Below are some records. Pull every line that contains the word "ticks".

═════ Source data

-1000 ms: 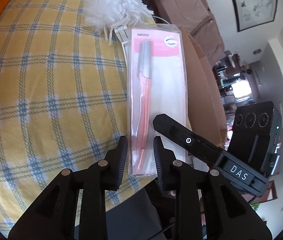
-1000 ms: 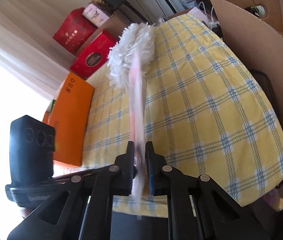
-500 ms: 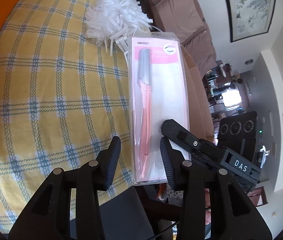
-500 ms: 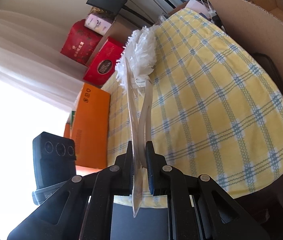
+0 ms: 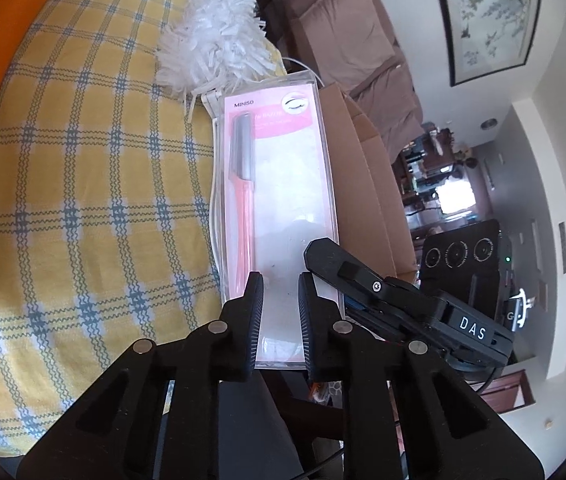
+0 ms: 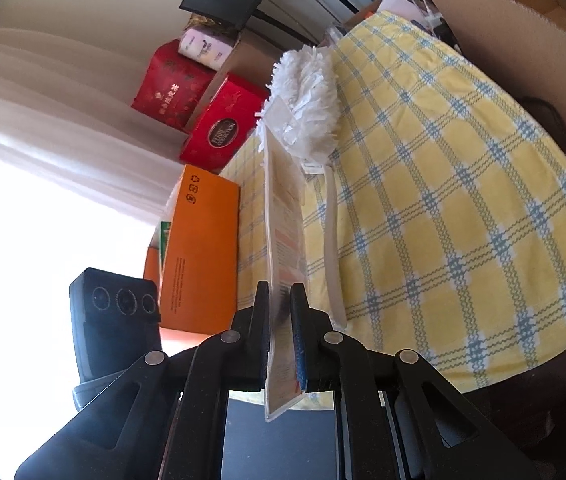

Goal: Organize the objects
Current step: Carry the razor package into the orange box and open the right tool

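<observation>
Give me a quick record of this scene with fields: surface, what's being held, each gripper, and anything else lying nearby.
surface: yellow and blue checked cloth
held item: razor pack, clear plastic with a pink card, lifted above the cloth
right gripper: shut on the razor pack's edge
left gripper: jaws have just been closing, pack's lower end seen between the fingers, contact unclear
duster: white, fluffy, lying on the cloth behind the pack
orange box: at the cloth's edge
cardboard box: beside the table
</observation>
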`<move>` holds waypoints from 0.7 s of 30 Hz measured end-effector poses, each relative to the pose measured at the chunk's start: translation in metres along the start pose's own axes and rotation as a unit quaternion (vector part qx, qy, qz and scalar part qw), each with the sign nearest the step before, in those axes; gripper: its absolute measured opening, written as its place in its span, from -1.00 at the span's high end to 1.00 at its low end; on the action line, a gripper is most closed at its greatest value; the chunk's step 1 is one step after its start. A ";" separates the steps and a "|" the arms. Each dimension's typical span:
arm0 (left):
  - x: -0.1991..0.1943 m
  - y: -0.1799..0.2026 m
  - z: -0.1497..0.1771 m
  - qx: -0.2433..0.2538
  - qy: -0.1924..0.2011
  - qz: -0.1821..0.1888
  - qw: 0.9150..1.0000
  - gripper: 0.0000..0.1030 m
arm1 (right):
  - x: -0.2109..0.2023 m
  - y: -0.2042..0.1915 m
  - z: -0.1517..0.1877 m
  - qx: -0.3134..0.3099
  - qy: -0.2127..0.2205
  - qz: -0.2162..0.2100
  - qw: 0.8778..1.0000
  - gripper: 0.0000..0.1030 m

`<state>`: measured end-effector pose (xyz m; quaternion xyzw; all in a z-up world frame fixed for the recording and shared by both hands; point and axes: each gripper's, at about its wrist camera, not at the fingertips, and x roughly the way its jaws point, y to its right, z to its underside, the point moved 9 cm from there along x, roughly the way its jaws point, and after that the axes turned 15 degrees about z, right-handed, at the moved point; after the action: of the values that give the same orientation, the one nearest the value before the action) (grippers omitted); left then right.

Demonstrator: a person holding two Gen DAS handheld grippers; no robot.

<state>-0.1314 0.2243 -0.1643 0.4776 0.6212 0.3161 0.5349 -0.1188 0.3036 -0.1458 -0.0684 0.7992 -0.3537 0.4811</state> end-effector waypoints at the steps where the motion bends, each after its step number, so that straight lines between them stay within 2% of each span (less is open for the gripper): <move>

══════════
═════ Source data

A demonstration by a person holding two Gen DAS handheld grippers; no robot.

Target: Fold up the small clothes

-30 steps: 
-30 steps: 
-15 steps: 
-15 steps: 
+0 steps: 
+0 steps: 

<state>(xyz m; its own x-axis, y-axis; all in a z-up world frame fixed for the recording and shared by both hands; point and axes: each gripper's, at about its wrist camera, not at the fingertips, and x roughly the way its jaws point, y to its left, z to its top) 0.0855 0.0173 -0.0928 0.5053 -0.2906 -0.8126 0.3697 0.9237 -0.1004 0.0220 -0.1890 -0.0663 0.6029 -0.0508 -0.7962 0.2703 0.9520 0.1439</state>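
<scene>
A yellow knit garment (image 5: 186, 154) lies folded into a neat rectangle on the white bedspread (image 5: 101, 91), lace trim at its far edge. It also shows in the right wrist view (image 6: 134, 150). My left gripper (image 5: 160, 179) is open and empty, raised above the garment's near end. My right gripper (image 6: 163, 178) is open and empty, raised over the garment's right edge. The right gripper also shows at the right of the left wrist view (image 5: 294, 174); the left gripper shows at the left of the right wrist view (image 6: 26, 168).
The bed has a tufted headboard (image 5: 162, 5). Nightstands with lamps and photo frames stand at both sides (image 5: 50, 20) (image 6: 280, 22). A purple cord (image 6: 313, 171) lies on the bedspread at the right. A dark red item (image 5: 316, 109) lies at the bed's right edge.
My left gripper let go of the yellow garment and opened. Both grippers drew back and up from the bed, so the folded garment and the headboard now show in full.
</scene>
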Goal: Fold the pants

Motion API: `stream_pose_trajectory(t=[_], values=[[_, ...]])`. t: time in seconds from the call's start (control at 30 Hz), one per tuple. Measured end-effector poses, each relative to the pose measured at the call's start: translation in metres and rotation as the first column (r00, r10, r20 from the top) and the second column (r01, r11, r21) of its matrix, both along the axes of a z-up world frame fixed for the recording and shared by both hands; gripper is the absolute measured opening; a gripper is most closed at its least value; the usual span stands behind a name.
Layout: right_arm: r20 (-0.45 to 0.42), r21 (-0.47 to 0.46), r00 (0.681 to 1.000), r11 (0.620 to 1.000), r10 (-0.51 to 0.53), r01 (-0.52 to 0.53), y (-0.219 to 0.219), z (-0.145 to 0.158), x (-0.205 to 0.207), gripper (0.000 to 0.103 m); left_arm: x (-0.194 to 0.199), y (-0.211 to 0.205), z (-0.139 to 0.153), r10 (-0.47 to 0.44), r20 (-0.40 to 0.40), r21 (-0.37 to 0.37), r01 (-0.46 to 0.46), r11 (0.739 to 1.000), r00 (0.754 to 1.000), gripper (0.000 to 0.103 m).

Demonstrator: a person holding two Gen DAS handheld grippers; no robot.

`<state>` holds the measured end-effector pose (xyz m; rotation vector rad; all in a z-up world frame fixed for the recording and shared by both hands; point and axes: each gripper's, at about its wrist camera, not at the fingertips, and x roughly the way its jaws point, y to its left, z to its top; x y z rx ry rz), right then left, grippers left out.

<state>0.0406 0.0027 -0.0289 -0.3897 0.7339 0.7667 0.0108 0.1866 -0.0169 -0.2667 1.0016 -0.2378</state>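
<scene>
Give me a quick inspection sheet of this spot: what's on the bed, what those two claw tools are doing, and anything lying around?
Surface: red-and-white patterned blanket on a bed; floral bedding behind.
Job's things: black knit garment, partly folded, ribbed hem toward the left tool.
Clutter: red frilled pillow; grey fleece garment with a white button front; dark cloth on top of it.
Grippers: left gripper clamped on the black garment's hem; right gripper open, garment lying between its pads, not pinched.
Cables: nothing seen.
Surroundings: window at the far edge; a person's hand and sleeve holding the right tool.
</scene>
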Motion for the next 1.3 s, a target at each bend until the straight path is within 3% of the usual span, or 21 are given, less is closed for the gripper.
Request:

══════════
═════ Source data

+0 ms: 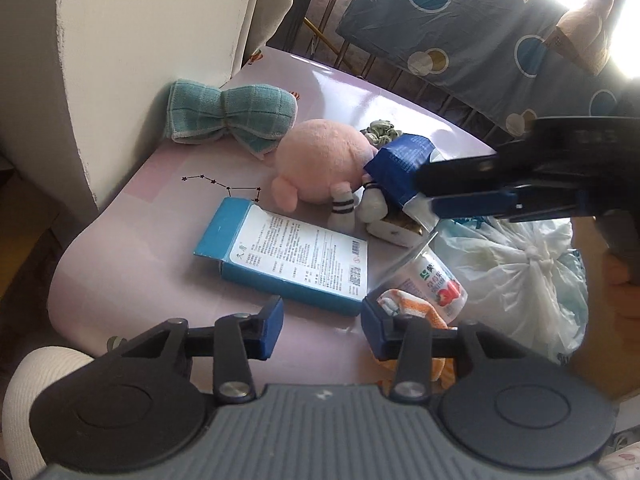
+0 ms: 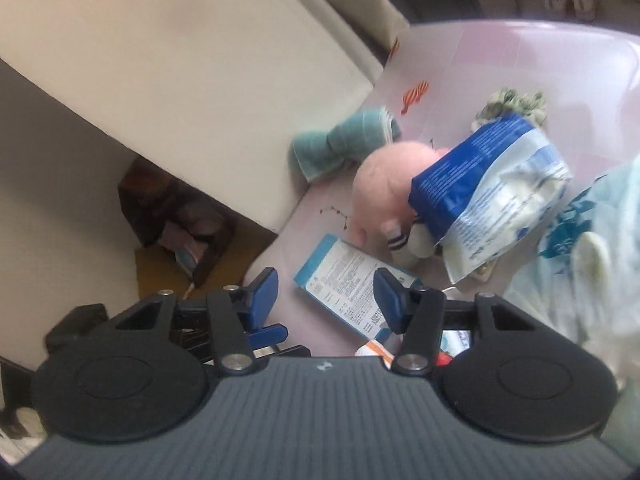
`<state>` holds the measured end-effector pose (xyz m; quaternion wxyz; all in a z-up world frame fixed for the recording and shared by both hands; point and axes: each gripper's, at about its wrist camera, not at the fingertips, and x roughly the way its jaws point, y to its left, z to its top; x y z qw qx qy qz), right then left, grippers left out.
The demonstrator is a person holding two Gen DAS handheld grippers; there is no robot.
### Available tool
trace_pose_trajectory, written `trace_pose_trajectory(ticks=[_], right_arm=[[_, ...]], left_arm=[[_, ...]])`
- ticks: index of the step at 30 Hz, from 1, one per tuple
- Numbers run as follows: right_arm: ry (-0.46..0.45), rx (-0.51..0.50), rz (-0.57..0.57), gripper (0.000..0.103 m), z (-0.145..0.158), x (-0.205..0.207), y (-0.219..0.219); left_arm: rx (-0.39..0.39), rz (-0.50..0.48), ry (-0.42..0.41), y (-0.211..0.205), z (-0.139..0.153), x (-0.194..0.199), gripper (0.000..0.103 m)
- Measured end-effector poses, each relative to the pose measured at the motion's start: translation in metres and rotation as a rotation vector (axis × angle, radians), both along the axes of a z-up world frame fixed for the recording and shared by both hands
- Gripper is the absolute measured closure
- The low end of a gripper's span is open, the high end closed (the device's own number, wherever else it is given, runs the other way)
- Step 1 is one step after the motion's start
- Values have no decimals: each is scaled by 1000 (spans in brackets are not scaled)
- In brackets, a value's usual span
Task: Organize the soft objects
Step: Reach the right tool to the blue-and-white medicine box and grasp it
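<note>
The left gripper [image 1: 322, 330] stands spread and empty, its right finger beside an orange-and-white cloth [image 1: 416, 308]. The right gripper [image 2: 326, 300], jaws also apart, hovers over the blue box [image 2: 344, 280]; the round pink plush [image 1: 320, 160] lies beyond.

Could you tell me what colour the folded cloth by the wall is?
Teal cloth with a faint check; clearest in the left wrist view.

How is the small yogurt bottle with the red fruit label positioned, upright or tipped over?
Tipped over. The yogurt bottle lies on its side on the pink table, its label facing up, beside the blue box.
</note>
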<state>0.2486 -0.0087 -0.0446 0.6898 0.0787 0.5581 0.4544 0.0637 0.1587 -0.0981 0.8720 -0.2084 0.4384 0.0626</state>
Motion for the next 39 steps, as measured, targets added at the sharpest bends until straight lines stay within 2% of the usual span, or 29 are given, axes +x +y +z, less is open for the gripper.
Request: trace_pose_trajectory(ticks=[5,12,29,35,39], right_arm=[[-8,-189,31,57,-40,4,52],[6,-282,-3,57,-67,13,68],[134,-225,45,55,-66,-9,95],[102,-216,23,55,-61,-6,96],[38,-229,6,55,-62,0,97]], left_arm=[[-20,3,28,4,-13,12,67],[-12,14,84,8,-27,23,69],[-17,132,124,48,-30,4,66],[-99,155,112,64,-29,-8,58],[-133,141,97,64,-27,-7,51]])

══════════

Task answer:
trace_pose_trajectory, written `trace_pose_trajectory(ticks=[_], right_arm=[[_, ...]], left_arm=[[_, ...]])`
- ticks: index of the step at 30 Hz, from 1, one per tuple
Request: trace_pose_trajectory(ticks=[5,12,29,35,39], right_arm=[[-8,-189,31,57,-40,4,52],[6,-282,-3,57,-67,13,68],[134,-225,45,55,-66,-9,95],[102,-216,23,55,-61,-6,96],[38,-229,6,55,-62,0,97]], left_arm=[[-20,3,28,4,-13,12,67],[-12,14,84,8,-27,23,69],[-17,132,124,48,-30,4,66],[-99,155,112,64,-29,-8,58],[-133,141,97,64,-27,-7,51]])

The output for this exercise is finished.